# Reading Data via `Pandas`



This is a key step. It's actually quite easy...

In [None]:
import os
import pandas as pd
import matplotlib.pyplot as plt
import io
%matplotlib inline 

Above we have our packages, the `os` one is new. It allows us to get information about our computer, and most importantly information about the path, current working directory etc.

---
## Grabbing stuff from the web. 

First, this is the ideal way to go. Why? The key issue is that by just pointing to where it is stored anyone can go there and replicate, exlpore your results. In other words, everyone is working off of the same dataset or "gold plates" as I like to call it. In contrast, you may have data on your local computer, change it, save it. Then when if you try and do the same calculations on the data, you won't replicate your results. Why? You changed the data!

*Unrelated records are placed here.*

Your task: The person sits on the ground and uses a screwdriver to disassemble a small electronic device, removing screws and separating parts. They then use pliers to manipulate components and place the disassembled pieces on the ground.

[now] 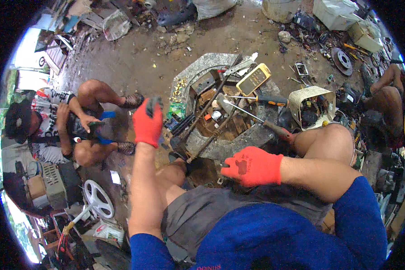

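Note:
My left hand point(147, 122), in a red glove with dark grey fingertips, is raised left of an octagonal stone block point(200, 146). Its fingers are curled and slightly blurred; anything inside them cannot be made out. My right hand point(253, 166), gloved alike, is held closed above my lap, knuckles up, its palm side hidden. Nearest the left hand lies a green circuit board point(177, 109) beside small yellowish pieces point(179, 87). On the block are a yellow multimeter point(254, 79), an orange-and-black screwdriver point(272, 100), and a long metal tool with a dark handle point(276, 130).
Rusty bars point(211, 101) cross the block's hollow, with wood scraps inside. A cream casing point(311, 105) full of parts stands to the right, a brake disc point(342, 61) beyond. Another person point(54, 121) sits at left; someone's legs point(387, 103) show at right. A white steering wheel point(98, 198) lies lower left.

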Demonstrator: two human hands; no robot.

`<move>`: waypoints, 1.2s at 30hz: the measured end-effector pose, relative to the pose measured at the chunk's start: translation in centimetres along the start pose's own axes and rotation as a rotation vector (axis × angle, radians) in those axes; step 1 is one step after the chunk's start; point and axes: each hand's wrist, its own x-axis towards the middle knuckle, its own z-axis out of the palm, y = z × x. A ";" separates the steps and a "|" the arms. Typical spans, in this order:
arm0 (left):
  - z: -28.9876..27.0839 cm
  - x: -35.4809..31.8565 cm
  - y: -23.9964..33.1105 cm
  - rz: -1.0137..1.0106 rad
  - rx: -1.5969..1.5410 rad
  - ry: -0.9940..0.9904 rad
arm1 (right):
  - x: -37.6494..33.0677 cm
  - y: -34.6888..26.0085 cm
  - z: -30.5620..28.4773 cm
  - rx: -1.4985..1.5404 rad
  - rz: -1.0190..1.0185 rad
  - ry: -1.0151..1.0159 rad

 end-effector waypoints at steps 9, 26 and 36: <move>9.9 -12.3 7.4 0.468 0.115 -0.407 | -1.7 -1.3 1.4 -0.077 0.044 0.023; -5.3 -5.9 1.8 -0.252 -0.352 0.041 | -0.6 0.4 0.8 -0.084 0.058 -0.043; -3.8 -6.2 2.3 0.189 0.167 -0.835 | 0.8 3.8 -3.1 -0.023 0.157 -0.113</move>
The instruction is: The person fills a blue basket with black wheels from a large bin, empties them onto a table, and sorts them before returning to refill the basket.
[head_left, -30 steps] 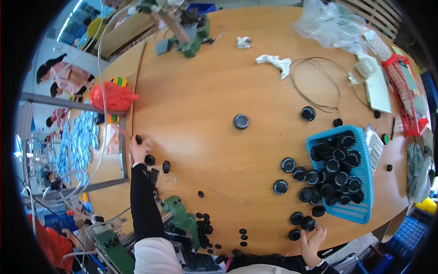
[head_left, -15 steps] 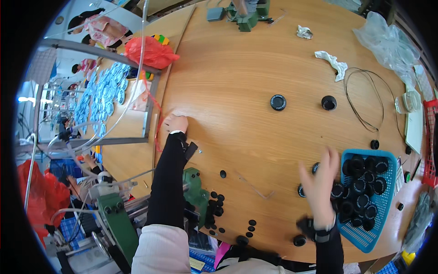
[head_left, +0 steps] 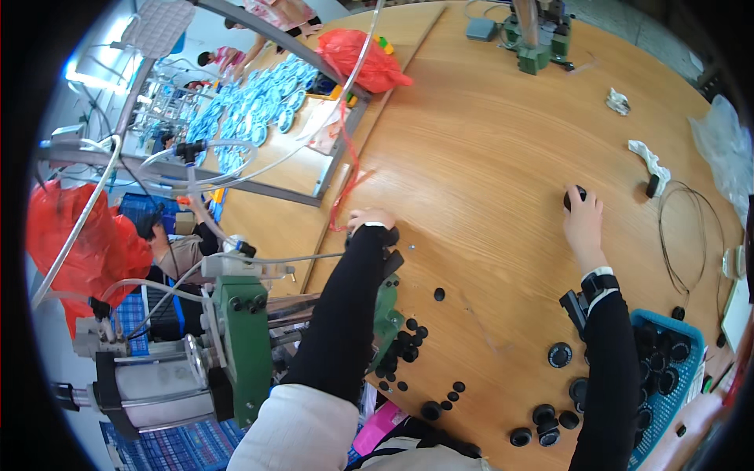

This is actually a big issue for companies: [see here](https://www.wsj.com/articles/stop-using-excel-finance-chiefs-tell-staffs-1511346601)

Great! How do I do it...here's how:

In [None]:
url1 = "https://raw.githubusercontent.com/NYUDataBootcamp"

url2 = "/Materials/master/Data/test.csv"

url  = url1 + url2        # location of the file on the www

df = pd.read_csv(url)     # read file and assign it to df

In [None]:
df

So simple and clean. Very nice. Let's explore some more: Explore the help?

In [None]:
df_only2 = pd.read_csv(url, nrows = 2)

df_only2

Then this is cool too, set certain values to be read in as NaN (not a number)

In [None]:
df_notone = pd.read_csv(url, na_values = 1)

df_notone

Now lets read in a different type of file an excel file

In [None]:
url3 = "/Materials/master/Data/test.xls"
url = url1 + url3

df_excel = pd.read_excel(url, na_values = 1) # Simmilar funcitonality!

df_excel

- **Exercise.** Modify the code above, so it reads in the file `test0.csv` What happens?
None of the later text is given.